The reduced walks, the re-incorporation of his sinker (its usage doubled from 5.5% to 11.1%), and his subsequent seven percent uptick in grounder rate indicate that his dearth of strikeouts could potentially have been a product of hunting for weak contact, rather than a decrease in skill or effectiveness. In spite of the four-seamer’s issues, virtually all of his secondary pitches saw equal or better results in 2022 than 2021. Removing his draft and prospect status and simply thinking of him as a solid mid-rotation starter, the changes that led to the reduction in punchouts might look more like a feature than a bug.

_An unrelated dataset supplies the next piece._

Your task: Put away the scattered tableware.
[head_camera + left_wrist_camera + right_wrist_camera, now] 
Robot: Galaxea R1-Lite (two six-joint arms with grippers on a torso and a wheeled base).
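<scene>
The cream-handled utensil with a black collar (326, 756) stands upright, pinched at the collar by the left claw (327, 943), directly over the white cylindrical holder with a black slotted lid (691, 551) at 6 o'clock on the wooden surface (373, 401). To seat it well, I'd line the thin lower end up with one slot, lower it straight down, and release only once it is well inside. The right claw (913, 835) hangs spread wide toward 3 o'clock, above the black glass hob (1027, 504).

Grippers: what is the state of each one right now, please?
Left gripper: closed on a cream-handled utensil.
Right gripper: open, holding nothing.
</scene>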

At the very least, he was good enough that he may have pitched himself out of the Yankees’ price range, relative to what he brings to the table. Interest is reportedly growing in the 31-year-old, and he’s projected to receive a four-year deal in the vicinity of $50 to $60 million. Roansy Contreras had a strong rookie year and may yet develop into someone the Yankees severely regret trading, but for now it’s hard to not consider Taillon’s two-year stint as a win, broadly speaking. The old cliché goes that the best ability is availability, and there’s some truth to the idea that league average pitching is in fact a little bit better than that if you know you’re going to get it every fifth day. That’s more or less what Taillon brought to the table in New York. Earning a B- is nothing to write home about, but it sure gets the job done all the same.